The character that think most logically about human life and its cost and value is Stone (Idris Alba). Stone is the leader of the military post overseeing this specific region of London. There is supposed to be no contamination, and if there is, Stony knows what he must do. Stone orders his soldiers to shoot down both infected and uninfected, and then when he sees it has gone too far, he orders the city to be firebombed. I suppose it makes sense that he is named Stone. He is hard as a rock, with little emotion. It is all calculation. He is not shown dying or dead in 28 Weeks Later, but some would argue his soul already is.
Now, for a burning question.
Can there be another sequel in this franchise?
I think it is a distinct possibility. There is a built in title, 28 Months Later. Looking at the financial aspect; these movies are well known and respected, specially 28 Days Later…. There is a built in audience that would go and see it for the franchise aspect, and those who would see it out of fondness for the original (that’d be me).
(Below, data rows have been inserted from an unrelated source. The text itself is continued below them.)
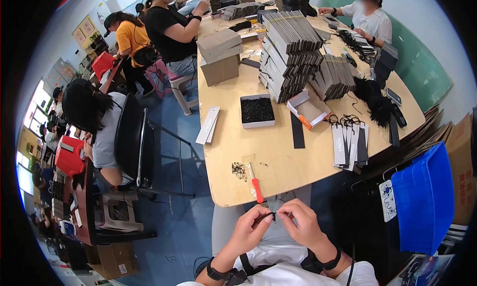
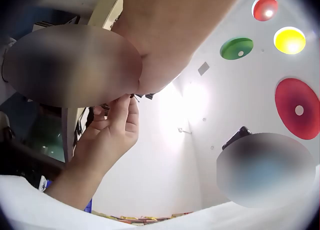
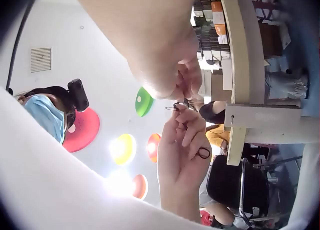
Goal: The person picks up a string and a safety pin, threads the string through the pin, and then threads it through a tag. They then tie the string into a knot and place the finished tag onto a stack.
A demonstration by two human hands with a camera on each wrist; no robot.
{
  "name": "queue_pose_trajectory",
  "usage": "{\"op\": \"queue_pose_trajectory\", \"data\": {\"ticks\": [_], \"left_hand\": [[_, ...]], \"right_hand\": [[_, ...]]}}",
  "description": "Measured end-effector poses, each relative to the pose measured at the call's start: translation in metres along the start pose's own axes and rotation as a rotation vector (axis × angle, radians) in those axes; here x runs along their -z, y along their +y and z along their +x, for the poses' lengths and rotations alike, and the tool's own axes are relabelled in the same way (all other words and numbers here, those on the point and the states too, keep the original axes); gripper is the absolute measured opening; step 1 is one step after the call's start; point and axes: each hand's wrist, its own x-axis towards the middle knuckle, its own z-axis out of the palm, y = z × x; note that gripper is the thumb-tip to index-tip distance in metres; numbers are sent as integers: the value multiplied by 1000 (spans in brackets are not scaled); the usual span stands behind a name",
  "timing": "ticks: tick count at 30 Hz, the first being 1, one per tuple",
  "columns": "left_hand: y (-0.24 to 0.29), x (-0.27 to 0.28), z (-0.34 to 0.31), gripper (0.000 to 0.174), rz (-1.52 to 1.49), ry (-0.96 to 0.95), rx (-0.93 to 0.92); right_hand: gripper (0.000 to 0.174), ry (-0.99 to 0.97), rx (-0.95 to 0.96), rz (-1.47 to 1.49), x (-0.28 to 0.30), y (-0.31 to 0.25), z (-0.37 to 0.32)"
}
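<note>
Close together above the lap, my left hand (image 1: 250, 230) and right hand (image 1: 301, 220) meet fingertip to fingertip. A thin black cord (image 3: 204, 153) is pinched in the left hand, its looped end hanging out by the palm in the right wrist view. Between both hands' fingertips a small wire safety pin (image 3: 171, 109) sticks out. The right thumb and fingers pinch at the spot where cord and pin meet; the fingers partly hide it. On the table edge before me lie a pile of small dark pins (image 1: 238, 171) and a red-handled tool (image 1: 257, 190).
A box of black bits (image 1: 257, 111) stands on the wooden table (image 1: 223, 152). Behind it rise tall bundled stacks of grey tags (image 1: 290, 52). Strung tags (image 1: 349, 143) lie at the right edge, above a blue bin (image 1: 427, 201). Other people sit around.
</note>
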Motion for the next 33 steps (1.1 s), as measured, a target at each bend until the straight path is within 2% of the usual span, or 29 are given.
{"op": "queue_pose_trajectory", "data": {"ticks": [1,8,10,13,15,17,19,20,22,24,33], "left_hand": [[0,0,-1,12,-80,-2,58],[-3,-1,-3,11,-121,13,81],[3,-3,-2,5,-32,59,17],[7,-6,-1,4,59,117,-39],[13,-9,-1,5,100,144,-55],[16,-11,1,6,143,170,-70],[17,-12,2,9,406,227,-170],[17,-11,2,9,406,225,-170],[16,-10,2,13,604,224,-206],[19,-9,2,13,602,226,-200],[20,-9,4,11,520,219,-193]], "right_hand": [[15,-1,0,0,-1,0,0],[15,-8,35,-18,-1,-2,-2],[15,-6,27,2,-1,-3,-2],[14,12,14,17,-4,-4,-2],[12,42,71,-31,-5,-1,-1],[12,28,32,-25,-4,-1,-1],[11,15,-6,-20,-5,0,-2],[11,7,1,-44,-7,2,-2],[11,-1,8,-68,-7,3,-2],[10,-39,-98,-11,-6,0,-1],[9,-153,-91,-19,2,1,4]]}}
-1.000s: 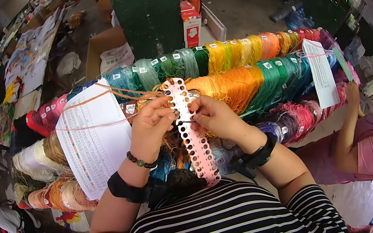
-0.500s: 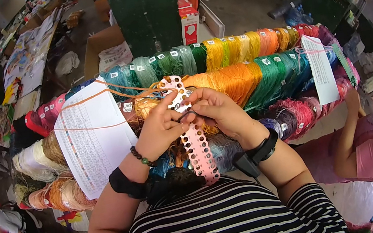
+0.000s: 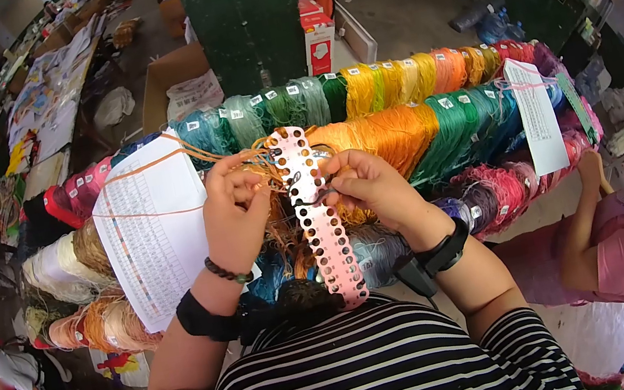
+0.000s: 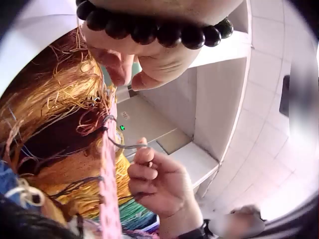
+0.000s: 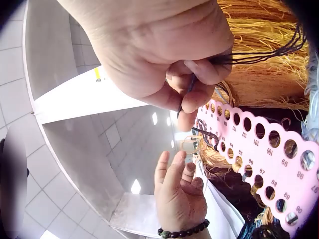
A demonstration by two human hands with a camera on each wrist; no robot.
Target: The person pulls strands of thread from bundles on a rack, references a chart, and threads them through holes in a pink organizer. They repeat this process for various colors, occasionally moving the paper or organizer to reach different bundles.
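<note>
A long pink thread organizer card [image 3: 330, 252] with numbered holes along both edges stands upright between the hands. My right hand [image 3: 379, 187], beside its right edge, pinches a dark thread [image 5: 256, 57] between thumb and fingers. In the left wrist view the dark thread [image 4: 127, 146] runs from the card's edge to those fingertips. A loop of it sits at a hole in the right wrist view. My left hand [image 3: 236, 212] is left of the card, near loose orange threads [image 3: 258, 150]. Its fingers are loosely bent and hold nothing in the right wrist view [image 5: 179, 196].
Rows of coloured thread skeins [image 3: 386, 140] hang on racks just behind the card. A printed sheet [image 3: 156, 231] hangs at the left, a narrower one [image 3: 535, 122] at the right. Another person [image 3: 621, 245] in pink works at the right end.
My left hand reached across the card to the right fingers at the dark thread, then drew back to the left. The right hand stays by the card, still pinching the thread.
</note>
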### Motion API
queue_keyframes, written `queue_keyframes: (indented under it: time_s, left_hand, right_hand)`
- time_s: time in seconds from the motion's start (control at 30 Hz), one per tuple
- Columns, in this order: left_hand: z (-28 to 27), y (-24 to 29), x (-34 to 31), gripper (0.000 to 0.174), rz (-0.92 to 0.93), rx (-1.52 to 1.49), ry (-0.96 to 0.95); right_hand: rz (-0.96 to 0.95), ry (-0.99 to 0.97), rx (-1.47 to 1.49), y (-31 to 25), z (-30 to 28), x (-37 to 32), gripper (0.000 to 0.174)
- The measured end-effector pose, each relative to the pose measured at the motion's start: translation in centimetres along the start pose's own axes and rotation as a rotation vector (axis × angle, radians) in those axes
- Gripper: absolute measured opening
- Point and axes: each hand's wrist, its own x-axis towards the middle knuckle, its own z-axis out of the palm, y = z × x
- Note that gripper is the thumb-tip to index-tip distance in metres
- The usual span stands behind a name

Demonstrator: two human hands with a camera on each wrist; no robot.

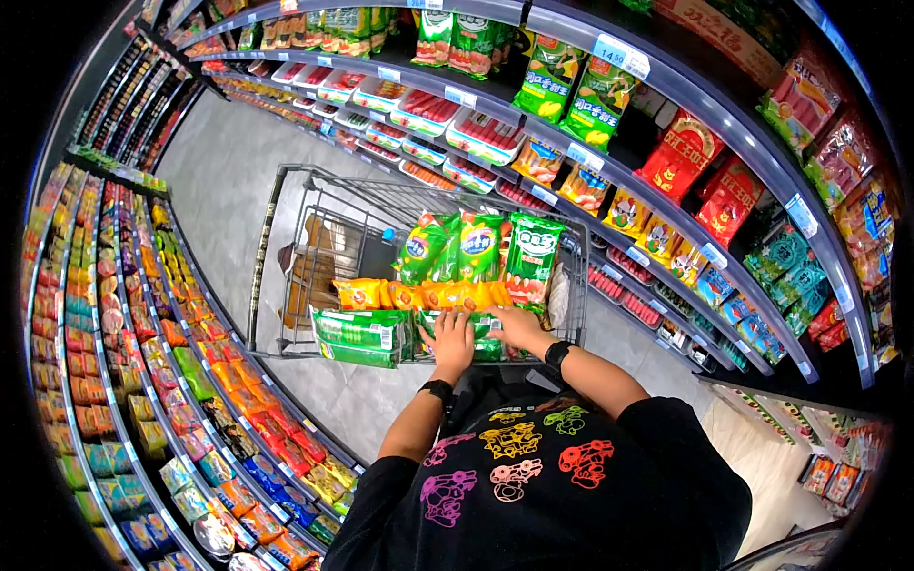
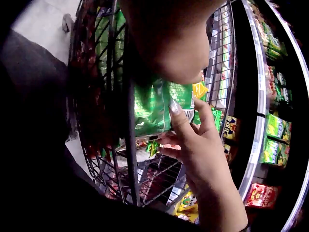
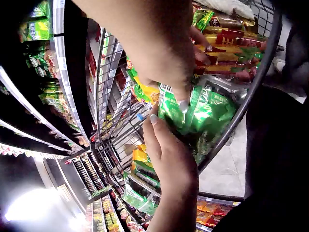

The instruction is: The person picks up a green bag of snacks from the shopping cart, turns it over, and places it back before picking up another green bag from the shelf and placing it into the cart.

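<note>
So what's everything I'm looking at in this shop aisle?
shopping cart: one, grey wire, in the middle of the aisle
green packet: one, shiny green, at the cart's near end
upright packets: about three, green, standing in the cart
yellow packets: one row, yellow-orange, lying across the cart
flat packet: one, green, near left side of the cart
right-shelf packs: many, red, green and yellow, on tiered shelves
left-shelf packs: many, mixed colours, on tiered shelves
floor: pale grey
T-shirt: one, black with bright prints
left hand: grips the green packet
right hand: grips the green packet
</note>
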Motion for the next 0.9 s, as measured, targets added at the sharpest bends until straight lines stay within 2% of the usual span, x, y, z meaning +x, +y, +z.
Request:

If you want to set it even more in the future, why not 28 Years Later? You want to make the Rage Virus even more scary? How about it blasts through the literal and metaphorical barriers of the world after it learned to deal with COVID-19? Taking place in 2035, you can start it out with the world looking back on COVID-19 15 years later, and what it has learned on disease control and prevention. Naturally, that is not the case though. You start out this virus in China, which has been ridiculously stringent on COVID, and you set the precedent that it can go anywhere and thrive anywhere.
There are things that can be explored, and in the age of viral disease paranoia, a sequel to 28 Days Later… and 28 Weeks Later could really work.
28 Weeks Later is streaming on HBO Max.